> EXERCISE INSTRUCTIONS
Please give back the listing below word for word, without the images.

> DATASET CONTENT
══════════════════════════════

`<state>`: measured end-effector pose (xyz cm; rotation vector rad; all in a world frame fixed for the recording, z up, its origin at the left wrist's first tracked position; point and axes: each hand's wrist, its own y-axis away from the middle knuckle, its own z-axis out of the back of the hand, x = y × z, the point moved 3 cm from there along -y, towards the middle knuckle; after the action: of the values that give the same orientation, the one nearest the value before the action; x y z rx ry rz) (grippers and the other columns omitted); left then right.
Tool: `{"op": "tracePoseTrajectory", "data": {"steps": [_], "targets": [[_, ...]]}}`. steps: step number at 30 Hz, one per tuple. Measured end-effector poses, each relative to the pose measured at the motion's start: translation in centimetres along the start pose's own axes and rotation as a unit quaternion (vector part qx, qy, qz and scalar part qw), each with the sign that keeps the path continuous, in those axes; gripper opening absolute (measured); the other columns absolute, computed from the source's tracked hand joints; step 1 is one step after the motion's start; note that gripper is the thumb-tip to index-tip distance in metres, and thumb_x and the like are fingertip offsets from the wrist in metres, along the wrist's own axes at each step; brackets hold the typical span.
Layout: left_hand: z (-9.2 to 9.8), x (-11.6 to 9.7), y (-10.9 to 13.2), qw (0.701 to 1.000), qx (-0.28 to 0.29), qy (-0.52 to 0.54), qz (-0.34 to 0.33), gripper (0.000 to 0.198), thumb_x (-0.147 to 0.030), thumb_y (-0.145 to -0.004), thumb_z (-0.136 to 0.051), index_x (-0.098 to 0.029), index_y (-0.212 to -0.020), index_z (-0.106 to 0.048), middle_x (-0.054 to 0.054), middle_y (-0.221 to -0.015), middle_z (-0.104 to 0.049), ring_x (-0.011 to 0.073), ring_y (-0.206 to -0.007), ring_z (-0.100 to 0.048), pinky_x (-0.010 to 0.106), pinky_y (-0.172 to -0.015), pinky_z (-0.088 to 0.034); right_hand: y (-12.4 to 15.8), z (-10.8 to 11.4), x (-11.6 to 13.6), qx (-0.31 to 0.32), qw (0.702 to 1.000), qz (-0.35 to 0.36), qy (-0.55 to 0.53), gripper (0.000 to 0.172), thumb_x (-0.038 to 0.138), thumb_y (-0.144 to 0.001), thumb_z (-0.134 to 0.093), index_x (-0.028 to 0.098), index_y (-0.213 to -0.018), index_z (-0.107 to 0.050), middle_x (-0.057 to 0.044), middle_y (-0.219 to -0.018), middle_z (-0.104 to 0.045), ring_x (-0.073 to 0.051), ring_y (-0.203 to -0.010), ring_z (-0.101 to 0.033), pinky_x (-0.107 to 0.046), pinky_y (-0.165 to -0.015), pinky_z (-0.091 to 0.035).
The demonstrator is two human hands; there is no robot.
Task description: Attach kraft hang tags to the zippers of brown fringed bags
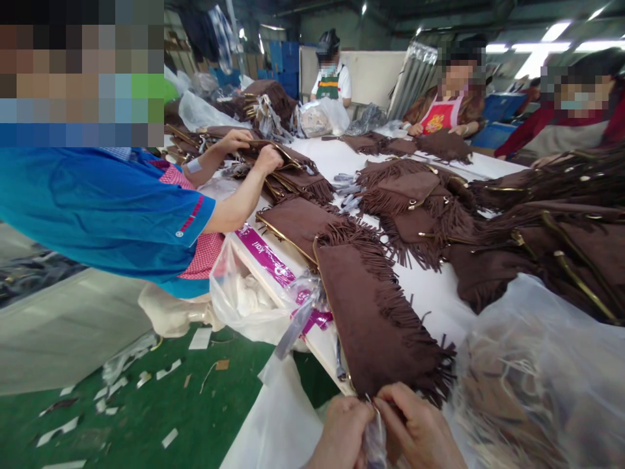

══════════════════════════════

> EXERCISE SOLUTION
`<state>`: measured end-effector pose (xyz cm; rotation vector rad; all in a world frame fixed for the recording, z up, its origin at the left wrist's first tracked position; point and axes: each hand's wrist, its own y-axis away from the middle knuckle, its own z-axis out of the back of the hand, x = y × z, the point moved 3 cm from there along -y, towards the middle knuckle; after the action: of the values that give the same orientation, the one nearest the value before the action; x y z rx ry rz) (grippers and the other columns omitted); left then right.
Tool: `{"op": "tracePoseTrajectory", "data": {"steps": [_], "targets": [[_, ...]]}}`. steps: step number at 30 Hz, one per tuple. Measured end-effector poses, each relative to the pose measured at the motion's start: translation in centimetres along the start pose's own axes and rotation as a unit quaternion (vector part qx, qy, qz and scalar part qw), each with the sign that keeps the path continuous, in those axes; gripper opening absolute (measured); the other columns absolute, computed from the source's tracked hand joints; step 1 is one step after the motion's start; note that gripper is the thumb-tip to index-tip distance in metres, and thumb_x and the like are fingertip offsets from the wrist in metres, along the wrist's own axes at each step; brackets hold the typical span.
Layout: left_hand: z (-9.2 to 9.8), x (-11.6 to 9.7), y (-10.9 to 13.2), qw (0.701 to 1.000), qx (-0.28 to 0.29), qy (-0.52 to 0.54), qz (-0.34 to 0.33), gripper (0.000 to 0.198), thumb_x (-0.147 to 0.030), thumb_y (-0.145 to -0.004), thumb_z (-0.136 to 0.051), index_x (-0.098 to 0.029), index_y (-0.212 to -0.020), index_z (-0.106 to 0.048), middle_x (-0.054 to 0.054), middle_y (-0.221 to -0.015), middle_z (-0.104 to 0.049), ring_x (-0.011 to 0.073), ring_y (-0.206 to -0.007), ring_z (-0.100 to 0.048), pinky_x (-0.010 to 0.106), pinky_y (-0.172 to -0.015), pinky_z (-0.088 to 0.034); right_hand: y (-12.4 to 15.8), z (-10.8 to 11.4), x (-11.6 to 13.6), qx (-0.31 to 0.32), qw (0.702 to 1.000), qz (-0.35 to 0.36), qy (-0.55 to 0.53), gripper (0.000 to 0.172), thumb_x (-0.038 to 0.138), thumb_y (-0.144 to 0.001), thumb_z (-0.134 to 0.093), index_x (-0.028 to 0.098), index_y (-0.213 to -0.018), index_z (-0.107 to 0.050), middle_x (-0.057 to 0.044), middle_y (-0.219 to -0.018), middle_z (-0.104 to 0.045), ring_x (-0.073 to 0.051), ring_y (-0.203 to -0.010), ring_z (-0.101 to 0.033), pinky_x (-0.107 to 0.046), pinky_y (-0.165 to -0.015), pinky_z (-0.091 to 0.035).
The demonstrator is two human hands; there is no robot.
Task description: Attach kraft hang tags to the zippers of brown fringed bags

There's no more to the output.